-- Recorded information follows --

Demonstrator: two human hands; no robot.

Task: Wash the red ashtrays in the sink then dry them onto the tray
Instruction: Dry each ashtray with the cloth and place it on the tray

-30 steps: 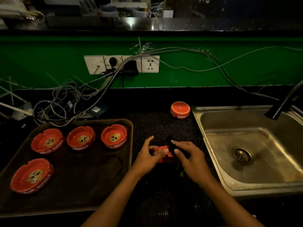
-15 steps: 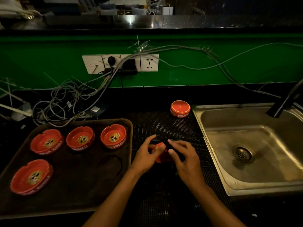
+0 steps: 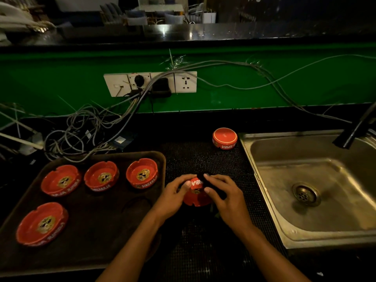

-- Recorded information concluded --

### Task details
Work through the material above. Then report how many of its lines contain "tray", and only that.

### Written response
2